◆ TASK BRIEF:
Restate the full listing precisely as written.

+++ DATASET EXCERPT

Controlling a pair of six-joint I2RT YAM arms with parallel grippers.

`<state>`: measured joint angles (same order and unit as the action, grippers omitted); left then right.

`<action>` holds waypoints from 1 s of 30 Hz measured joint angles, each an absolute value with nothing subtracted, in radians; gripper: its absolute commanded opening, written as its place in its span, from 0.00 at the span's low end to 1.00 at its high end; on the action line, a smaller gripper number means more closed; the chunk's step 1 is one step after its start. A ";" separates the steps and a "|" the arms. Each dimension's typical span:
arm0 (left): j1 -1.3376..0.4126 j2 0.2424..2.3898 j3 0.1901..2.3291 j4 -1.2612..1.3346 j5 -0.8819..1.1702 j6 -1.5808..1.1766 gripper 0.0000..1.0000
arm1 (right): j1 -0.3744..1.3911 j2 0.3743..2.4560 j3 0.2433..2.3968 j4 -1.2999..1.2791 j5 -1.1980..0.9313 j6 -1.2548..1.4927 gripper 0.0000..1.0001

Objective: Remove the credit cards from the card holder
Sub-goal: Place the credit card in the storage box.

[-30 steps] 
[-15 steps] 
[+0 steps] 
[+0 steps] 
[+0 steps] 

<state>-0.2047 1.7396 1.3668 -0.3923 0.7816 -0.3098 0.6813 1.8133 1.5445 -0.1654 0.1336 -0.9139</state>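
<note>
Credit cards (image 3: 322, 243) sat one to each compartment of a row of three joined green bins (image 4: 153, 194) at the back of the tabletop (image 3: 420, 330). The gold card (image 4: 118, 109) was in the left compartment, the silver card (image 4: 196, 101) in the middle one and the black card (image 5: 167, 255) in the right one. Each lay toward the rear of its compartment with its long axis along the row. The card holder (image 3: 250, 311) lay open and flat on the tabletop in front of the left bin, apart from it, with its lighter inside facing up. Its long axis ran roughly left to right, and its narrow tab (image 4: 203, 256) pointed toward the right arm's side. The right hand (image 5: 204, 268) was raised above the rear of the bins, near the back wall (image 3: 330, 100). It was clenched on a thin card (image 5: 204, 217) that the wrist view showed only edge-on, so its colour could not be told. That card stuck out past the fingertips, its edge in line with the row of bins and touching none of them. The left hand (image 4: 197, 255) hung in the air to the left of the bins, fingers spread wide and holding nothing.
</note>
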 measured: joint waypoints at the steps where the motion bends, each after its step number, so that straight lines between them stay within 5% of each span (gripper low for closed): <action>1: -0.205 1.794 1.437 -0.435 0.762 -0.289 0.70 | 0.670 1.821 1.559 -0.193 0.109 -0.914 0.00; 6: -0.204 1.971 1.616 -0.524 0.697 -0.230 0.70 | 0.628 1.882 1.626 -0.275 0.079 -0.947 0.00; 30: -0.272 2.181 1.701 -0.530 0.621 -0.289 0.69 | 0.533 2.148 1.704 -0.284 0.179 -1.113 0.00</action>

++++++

◆ WRITTEN ANSWER:
Controlling a pair of six-joint I2RT YAM arms with parallel grippers.

`<state>`: measured joint angles (same order and unit as the action, grippers omitted); left then right.

`<action>` holds waypoints from 1 s of 30 Hz measured joint angles, each an absolute value with nothing subtracted, in radians; gripper: its absolute commanded opening, written as its place in its span, from 0.00 at the span's low end to 1.00 at its high end; on the action line, a smaller gripper number means more closed; the chunk's step 1 is one step after its start. A ";" separates the steps and a "|" the arms. Each dimension's typical span:
arm0 (left): j1 -1.3376..0.4126 j2 0.2424..2.3898 j3 0.1901..2.3291 j4 -1.2612..1.3346 j5 -0.8819..1.1702 j6 -1.5808..1.1766 gripper 0.0000..1.0000
arm1 (right): j1 -0.3744..1.3911 j2 0.3743..2.4560 j3 0.2433..2.3968 j4 -1.2999..1.2791 j5 -1.1980..0.9313 j6 -1.2548..1.4927 gripper 0.0000..1.0001

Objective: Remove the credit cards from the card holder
Sub-goal: Place the credit card in the storage box.

[-30 steps] 
[-15 steps] 
[+0 steps] 
[+0 steps] 
[+0 steps] 

<state>-0.2047 1.7396 1.3668 -0.3923 0.7816 -0.3098 0.6813 1.8133 1.5445 -0.1654 0.1336 -0.9139</state>
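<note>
Credit cards (image 3: 322, 243) sat one to each compartment of a row of three joined green bins (image 4: 153, 194) at the back of the tabletop (image 3: 420, 330). The gold card (image 4: 118, 109) was in the left compartment, the silver card (image 4: 196, 101) in the middle one and the black card (image 5: 167, 255) in the right one. Each lay toward the rear of its compartment with its long axis along the row. The card holder (image 3: 250, 311) lay open and flat on the tabletop in front of the left bin, apart from it, with its lighter inside facing up. Its long axis ran roughly left to right, and its narrow tab (image 4: 203, 256) pointed toward the right arm's side. The right hand (image 5: 204, 268) was raised above the rear of the bins, near the back wall (image 3: 330, 100). It was clenched on a thin card (image 5: 204, 217) that the wrist view showed only edge-on, so its colour could not be told. That card stuck out past the fingertips, its edge in line with the row of bins and touching none of them. The left hand (image 4: 197, 255) hung in the air to the left of the bins, fingers spread wide and holding nothing.
</note>
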 measured: joint waypoints at the steps where the motion bends, each after its step number, so that straight lines between them stay within 5% of each span (gripper low for closed): <action>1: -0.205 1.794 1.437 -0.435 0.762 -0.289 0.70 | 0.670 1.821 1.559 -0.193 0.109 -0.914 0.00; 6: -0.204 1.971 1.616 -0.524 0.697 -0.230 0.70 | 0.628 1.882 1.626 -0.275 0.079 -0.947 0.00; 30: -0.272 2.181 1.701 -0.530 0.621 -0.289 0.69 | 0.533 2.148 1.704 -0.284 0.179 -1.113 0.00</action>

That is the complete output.